La Belle Empoisonneuse : Frime et châtiment
Cinéma

La Belle Empoisonneuse : Frime et châtiment

La Belle Empoisonneuse, de Richard Jutras, plonge Maxime Denommée et Isabelle Blais dans une tragicomédie romantique.

Lorsqu’il était gamin, Homère Angelopoulos Lacroix (Maxime Denommée) a reçu de son père un livre regroupant les tragédies de Sophocle. Maintenant âgé de 25 ans, il ne s’est jamais vraiment remis de l’impact qu’ont eu ces souvent malsaines histoires d’amour, de trahison et de meurtre sur son jeune esprit. Ainsi, lorsque son chemin croise un jour celui de la belle Roxane (Isabelle Blais), l’esprit de ses lectures se retrouve à influencer sa propre existence…

Avec son étourdissant mélange des genres et les tournures ésotériques de son intrigue, La Belle Empoisonneuse ne fera sûrement pas l’unanimité. Or, c’est justement ce côté éclaté qui donne au film de Richard Jutras son charme. Sans être parfaitement réussie, cette tragicomédie romantique a au moins le mérite d’être originale et de prendre des risques, au lieu de se contenter de recycler des clichés éculés.

En plus de jouer avec certains éléments des tragédies grecques et de l’oeuvre et la vie de Dostoïevski, Jutras multiplie les références à la mycologie. Les champignons jouent ainsi un rôle important dans le récit, que ce soit ceux qui empoisonnent ou ceux qui font halluciner. L’ensemble du film semble d’ailleurs parfois se dérouler sous l’influence des champignons magiques, à commencer par la séquence d’ouverture, qui nous montre Homère étant transporté d’urgence en ambulance alors qu’il pleut du sang sur la ville de Québec!

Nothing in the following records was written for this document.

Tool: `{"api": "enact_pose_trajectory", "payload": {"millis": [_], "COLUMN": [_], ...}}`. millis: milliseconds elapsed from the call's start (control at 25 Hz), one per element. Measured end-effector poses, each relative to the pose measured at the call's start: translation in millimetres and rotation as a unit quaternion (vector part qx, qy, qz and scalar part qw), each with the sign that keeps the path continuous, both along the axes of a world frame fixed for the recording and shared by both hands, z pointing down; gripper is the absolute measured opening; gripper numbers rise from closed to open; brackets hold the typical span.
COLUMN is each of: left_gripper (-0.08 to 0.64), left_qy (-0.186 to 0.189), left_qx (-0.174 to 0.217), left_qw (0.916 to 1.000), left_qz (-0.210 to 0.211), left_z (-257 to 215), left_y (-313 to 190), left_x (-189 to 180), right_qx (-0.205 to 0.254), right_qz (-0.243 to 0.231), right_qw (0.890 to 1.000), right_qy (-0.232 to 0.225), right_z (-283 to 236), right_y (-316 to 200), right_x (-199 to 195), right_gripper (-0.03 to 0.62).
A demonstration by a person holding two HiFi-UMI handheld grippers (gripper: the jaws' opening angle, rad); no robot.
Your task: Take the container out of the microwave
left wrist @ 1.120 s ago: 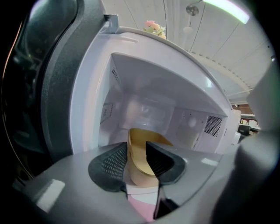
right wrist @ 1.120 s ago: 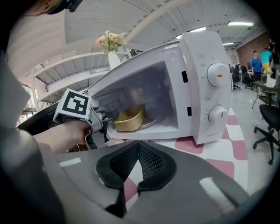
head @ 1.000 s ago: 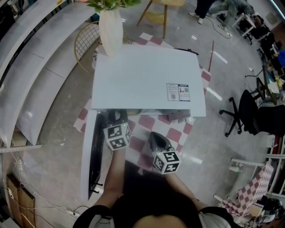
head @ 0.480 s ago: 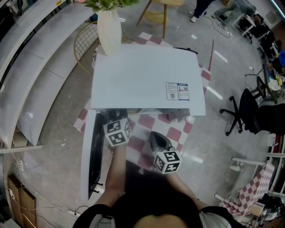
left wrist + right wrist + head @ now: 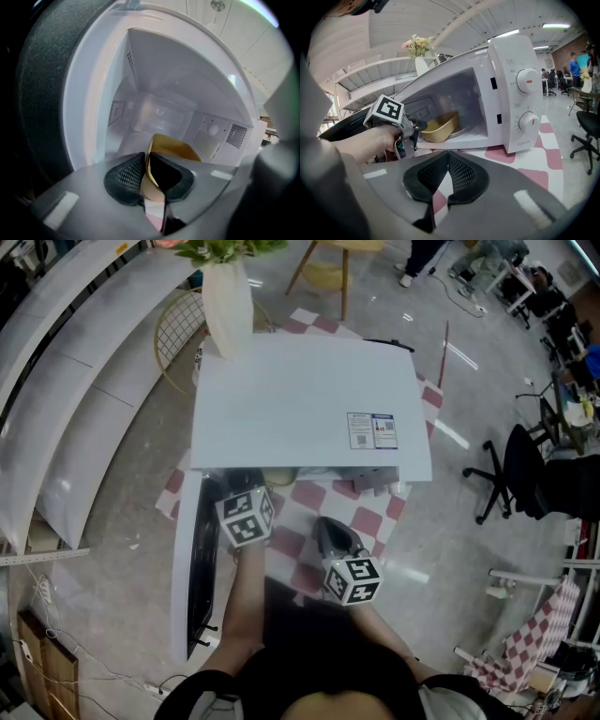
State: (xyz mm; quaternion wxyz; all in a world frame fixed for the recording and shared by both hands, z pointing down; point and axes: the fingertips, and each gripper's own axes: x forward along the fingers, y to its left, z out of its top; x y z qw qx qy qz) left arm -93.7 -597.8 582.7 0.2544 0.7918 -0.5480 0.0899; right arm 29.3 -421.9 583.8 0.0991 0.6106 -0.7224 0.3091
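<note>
"wahin" on the microwave panel

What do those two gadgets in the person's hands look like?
Both are grey handheld tools: the left gripper and right gripper end in two dark jaws with mesh-patterned pads. Each carries a white cube printed with black square markers. The person wears a dark top. The left jaws have just been closing, with the rim of the yellow container between them.
</note>
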Motion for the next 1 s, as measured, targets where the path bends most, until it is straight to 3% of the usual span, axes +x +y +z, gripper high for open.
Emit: {"api": "enact_pose_trajectory", "payload": {"millis": [1000], "left_gripper": [0.034], "left_qy": [0.018], "left_qx": [0.007], "left_qw": [0.9998], "left_qz": [0.008], "left_z": [-5.6], "left_y": [9.5], "left_x": [7.3], "right_qx": [0.023], "right_qz": [0.022], "right_qw": [0.999], "right_qy": [-0.002], "right_z": [-6.0], "right_y": [6.5], "right_x": [14.9], "right_gripper": [0.0]}}
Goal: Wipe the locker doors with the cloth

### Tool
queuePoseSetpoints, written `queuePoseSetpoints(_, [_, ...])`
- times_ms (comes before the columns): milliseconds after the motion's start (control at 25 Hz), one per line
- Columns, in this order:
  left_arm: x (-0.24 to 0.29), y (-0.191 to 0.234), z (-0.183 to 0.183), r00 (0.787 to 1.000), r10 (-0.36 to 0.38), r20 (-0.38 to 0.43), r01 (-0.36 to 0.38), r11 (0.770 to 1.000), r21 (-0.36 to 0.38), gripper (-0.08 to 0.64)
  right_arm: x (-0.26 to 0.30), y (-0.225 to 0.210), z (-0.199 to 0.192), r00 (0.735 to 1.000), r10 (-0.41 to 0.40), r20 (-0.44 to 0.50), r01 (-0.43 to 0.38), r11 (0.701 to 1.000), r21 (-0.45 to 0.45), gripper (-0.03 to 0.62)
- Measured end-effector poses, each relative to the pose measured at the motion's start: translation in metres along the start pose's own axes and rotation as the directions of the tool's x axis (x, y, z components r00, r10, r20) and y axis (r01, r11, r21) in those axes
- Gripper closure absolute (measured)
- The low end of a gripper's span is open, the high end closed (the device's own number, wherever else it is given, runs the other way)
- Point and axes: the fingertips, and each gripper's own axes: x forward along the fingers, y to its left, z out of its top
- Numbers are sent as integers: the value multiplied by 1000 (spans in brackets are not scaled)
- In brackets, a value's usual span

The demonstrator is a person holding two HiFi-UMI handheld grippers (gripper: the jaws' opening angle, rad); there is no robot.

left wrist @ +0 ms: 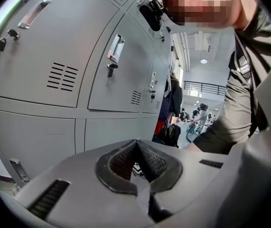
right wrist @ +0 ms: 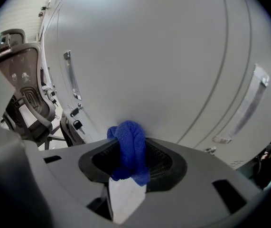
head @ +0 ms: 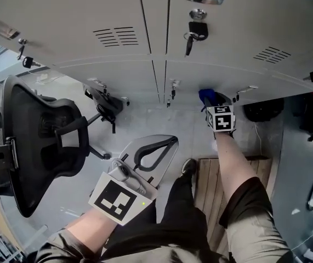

Si la première scène du film est visuellement saisissante, elle introduit par contre aussi l’insistante narration en voix hors champ qui, bien qu’occasionnellement distrayante, s’avère en général plus agaçante qu’enrichissante. A-t-on vraiment besoin de se faire prendre par la main et tout expliquer en détail? Quand Homère a le coup de foudre pour Roxane, par exemple, les images et le langage corporel des acteurs suffisent pourtant à nous le faire comprendre; que la narration le souligne est superflu.

Parlant des comédiens, la chimie entre ces derniers compense grandement les quelques maladresses de ce premier long métrage. Maxime Denommée et Isabelle Blais, en plus d’être charismatiques, communiquent bien le caractère nébuleux de leurs personnages, qui ne révèlent leur vraie nature qu’au compte-gouttes. Dans le rôle du beau-père de Roxane, Benoît Gouin, le fameux "Michel Gauvin-Mike Gauvin" de Québec-Montréal, offre aussi une performance plus complexe qu’elle n’en a l’air initialement. Soulignons enfin l’hilarante apparition de Robert Lepage en humoriste déchu et amer, un coup de casting génial.